#### [DIRECTIONS FOR THIS TASK]
Each line below from the line with "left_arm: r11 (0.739" to the line with "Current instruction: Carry" must be copied exactly, including those two, and no picture may appear in the copy.

Recorded data:
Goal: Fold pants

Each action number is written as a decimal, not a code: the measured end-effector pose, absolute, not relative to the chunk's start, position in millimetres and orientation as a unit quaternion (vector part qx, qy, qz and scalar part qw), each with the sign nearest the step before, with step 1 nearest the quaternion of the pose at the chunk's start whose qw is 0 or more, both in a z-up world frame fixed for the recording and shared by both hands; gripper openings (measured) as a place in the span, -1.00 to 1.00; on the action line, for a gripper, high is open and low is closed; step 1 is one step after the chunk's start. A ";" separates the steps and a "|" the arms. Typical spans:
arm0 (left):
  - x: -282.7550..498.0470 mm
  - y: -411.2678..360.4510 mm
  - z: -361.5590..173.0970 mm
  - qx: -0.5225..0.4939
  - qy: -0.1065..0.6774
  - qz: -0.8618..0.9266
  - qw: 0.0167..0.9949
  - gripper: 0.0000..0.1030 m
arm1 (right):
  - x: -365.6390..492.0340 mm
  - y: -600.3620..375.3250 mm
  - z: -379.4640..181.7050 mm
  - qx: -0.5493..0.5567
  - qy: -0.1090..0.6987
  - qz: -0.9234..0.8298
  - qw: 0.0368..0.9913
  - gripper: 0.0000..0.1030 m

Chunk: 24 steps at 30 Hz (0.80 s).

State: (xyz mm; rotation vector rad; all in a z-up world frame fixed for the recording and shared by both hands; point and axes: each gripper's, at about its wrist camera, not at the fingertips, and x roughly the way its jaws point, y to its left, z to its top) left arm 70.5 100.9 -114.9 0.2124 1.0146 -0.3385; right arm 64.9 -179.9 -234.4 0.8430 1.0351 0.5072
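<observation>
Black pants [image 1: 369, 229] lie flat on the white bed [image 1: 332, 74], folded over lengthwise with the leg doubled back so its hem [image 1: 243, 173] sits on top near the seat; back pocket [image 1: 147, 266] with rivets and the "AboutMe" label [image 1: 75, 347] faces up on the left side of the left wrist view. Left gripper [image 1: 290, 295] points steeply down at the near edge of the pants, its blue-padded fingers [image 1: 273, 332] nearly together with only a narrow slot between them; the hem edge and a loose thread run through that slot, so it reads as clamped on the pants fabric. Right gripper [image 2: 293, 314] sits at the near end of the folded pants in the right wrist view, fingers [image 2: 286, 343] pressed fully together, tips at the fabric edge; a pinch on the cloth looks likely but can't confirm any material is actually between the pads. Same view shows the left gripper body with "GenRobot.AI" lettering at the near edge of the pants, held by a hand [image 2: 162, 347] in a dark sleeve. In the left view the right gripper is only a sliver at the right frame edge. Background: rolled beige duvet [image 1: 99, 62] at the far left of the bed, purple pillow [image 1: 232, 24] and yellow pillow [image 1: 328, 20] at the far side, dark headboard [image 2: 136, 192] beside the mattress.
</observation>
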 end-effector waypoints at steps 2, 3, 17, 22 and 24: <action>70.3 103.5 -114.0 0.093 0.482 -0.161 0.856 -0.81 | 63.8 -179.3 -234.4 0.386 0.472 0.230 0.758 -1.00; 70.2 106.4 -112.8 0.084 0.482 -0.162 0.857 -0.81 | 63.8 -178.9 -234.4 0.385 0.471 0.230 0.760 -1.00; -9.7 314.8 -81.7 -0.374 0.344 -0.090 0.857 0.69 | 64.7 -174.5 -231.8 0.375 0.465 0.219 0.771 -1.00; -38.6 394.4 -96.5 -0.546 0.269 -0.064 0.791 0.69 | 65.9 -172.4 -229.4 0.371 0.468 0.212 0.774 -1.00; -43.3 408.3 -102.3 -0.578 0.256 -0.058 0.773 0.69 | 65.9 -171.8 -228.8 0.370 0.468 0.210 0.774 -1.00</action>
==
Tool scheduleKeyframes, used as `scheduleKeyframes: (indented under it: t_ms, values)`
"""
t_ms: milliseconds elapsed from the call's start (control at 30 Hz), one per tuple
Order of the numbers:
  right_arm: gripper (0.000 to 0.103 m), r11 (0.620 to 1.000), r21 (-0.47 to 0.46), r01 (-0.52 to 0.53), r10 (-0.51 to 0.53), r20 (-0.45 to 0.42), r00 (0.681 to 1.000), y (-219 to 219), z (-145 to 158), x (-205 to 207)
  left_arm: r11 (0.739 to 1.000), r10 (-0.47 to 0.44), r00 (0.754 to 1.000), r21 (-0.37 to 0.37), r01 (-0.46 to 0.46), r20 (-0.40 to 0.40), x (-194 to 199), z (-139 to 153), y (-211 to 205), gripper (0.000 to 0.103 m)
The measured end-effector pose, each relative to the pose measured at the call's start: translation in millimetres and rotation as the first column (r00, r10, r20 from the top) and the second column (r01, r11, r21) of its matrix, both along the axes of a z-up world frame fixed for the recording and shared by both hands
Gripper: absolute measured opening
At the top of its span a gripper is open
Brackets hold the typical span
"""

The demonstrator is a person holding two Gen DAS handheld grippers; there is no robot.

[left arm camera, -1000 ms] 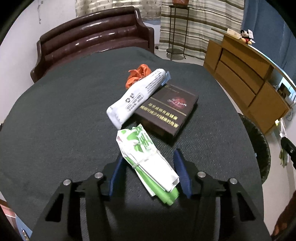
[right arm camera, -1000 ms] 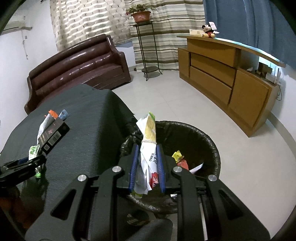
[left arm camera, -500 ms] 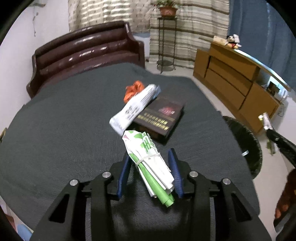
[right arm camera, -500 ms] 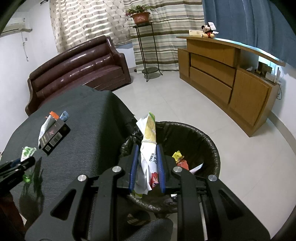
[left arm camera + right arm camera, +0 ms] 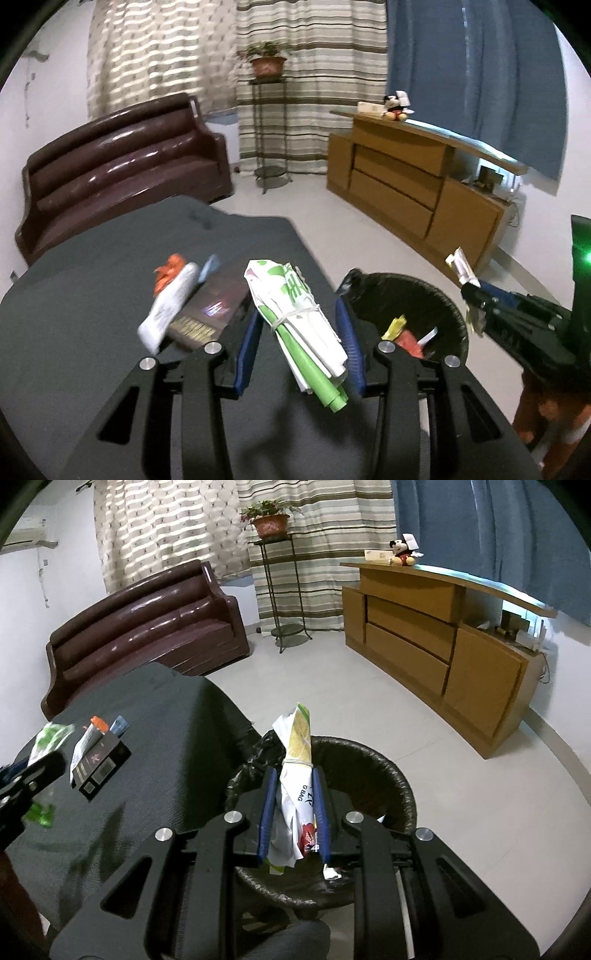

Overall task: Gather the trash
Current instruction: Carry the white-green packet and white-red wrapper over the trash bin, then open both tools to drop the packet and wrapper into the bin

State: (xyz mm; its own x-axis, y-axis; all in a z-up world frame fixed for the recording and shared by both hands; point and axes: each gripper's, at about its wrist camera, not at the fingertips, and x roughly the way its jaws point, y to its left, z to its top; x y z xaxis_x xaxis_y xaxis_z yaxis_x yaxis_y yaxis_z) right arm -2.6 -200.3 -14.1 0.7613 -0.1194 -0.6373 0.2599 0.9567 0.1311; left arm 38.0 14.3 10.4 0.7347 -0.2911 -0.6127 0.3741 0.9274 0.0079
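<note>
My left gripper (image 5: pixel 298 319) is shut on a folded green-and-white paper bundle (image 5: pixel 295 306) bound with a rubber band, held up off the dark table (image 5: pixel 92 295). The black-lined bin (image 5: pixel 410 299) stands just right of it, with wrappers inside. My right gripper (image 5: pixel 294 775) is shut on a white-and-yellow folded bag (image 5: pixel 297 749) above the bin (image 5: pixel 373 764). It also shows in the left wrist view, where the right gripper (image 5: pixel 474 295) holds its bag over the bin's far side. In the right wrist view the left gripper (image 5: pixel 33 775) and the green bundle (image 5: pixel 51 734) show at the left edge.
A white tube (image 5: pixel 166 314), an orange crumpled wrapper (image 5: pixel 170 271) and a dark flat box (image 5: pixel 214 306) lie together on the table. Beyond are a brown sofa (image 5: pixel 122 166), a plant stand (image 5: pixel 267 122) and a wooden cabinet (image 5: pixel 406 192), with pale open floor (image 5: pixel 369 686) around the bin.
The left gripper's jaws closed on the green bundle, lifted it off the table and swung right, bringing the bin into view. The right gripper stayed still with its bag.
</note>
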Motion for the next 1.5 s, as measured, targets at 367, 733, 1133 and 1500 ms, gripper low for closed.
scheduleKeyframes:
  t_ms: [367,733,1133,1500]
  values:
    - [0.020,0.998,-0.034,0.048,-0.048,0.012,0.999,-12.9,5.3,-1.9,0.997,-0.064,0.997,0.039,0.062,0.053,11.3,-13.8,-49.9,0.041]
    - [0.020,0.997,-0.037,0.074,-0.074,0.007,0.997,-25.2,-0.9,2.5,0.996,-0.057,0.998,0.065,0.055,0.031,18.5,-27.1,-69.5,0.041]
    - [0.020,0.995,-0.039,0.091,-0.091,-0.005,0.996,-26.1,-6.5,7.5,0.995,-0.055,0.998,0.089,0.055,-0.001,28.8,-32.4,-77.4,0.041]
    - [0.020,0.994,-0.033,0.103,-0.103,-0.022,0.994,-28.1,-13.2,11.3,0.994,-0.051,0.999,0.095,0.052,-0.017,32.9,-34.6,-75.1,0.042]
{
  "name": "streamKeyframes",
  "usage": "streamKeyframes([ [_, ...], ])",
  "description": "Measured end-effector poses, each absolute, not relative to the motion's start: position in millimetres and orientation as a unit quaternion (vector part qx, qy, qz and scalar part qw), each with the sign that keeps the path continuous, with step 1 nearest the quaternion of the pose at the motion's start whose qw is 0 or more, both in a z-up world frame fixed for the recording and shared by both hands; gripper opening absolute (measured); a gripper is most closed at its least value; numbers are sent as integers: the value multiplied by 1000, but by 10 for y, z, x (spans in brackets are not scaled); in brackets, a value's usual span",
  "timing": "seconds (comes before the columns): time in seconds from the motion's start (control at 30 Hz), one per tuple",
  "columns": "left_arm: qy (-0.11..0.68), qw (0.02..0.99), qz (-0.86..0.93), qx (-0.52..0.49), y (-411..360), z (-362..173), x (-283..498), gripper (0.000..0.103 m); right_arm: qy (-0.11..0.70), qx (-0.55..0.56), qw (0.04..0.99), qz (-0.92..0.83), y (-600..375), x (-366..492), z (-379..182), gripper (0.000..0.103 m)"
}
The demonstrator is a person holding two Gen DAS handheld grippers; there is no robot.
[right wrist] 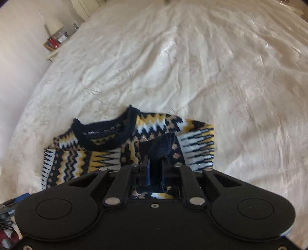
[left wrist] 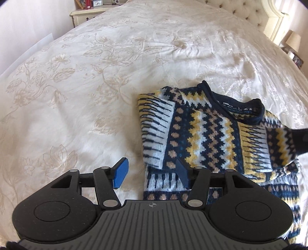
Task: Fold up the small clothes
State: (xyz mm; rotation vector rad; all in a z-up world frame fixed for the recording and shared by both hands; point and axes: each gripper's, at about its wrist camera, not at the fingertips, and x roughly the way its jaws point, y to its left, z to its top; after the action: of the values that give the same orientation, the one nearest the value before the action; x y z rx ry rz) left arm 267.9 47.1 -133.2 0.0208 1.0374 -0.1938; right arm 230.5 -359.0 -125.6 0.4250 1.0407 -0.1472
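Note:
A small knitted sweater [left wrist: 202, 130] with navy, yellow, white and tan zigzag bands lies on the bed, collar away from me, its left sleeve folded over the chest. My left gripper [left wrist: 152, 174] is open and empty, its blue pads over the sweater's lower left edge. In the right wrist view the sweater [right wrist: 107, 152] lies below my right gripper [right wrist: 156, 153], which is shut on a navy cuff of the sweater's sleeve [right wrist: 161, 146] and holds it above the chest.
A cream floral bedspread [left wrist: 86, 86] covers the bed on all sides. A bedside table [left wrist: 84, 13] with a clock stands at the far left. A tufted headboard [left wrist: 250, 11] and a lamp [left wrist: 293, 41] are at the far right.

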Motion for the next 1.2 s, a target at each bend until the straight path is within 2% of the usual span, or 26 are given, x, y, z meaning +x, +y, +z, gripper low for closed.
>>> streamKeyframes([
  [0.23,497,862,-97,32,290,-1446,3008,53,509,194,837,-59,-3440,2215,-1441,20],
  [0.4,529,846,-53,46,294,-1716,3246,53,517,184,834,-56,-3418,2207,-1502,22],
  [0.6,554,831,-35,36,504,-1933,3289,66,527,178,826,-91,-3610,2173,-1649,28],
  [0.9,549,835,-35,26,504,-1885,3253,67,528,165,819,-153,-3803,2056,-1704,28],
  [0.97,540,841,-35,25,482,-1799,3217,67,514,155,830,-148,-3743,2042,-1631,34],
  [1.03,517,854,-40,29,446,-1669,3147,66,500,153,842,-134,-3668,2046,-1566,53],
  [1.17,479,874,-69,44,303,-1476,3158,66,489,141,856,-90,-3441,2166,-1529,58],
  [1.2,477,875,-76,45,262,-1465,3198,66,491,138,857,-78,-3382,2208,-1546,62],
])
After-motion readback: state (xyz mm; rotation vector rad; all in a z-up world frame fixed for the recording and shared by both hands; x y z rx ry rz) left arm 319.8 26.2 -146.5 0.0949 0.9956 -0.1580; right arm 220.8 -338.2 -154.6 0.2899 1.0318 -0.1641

#### [PROBLEM SOLUTION]
  left_arm: r11 (0.739 to 1.000), r10 (-0.47 to 0.44), r00 (0.754 to 1.000), r21 (-0.37 to 0.37), r01 (-0.46 to 0.46), r20 (-0.40 to 0.40), x (-194 to 199), z (-139 to 153), y (-211 to 205), gripper (0.000 to 0.103 m)
The measured end-effector pose, each relative to the pose measured at the call's start: translation in millimetres and rotation as the first column (r00, r10, r20 from the top) and the second column (r01, r11, r21) of its matrix, both along the axes of a z-up world frame fixed for the recording and shared by both hands
Gripper: absolute measured opening
At the top of its span a gripper is open
Brackets hold the typical span
"""

The demonstrator is a person holding two Gen DAS handheld grippers; there is no robot.

[left arm camera, -1000 ms] 
[right arm camera, -1000 ms] 
[left arm camera, -500 ms] 
[right arm camera, -500 ms] 
[left arm camera + right arm camera, +0 ms] 

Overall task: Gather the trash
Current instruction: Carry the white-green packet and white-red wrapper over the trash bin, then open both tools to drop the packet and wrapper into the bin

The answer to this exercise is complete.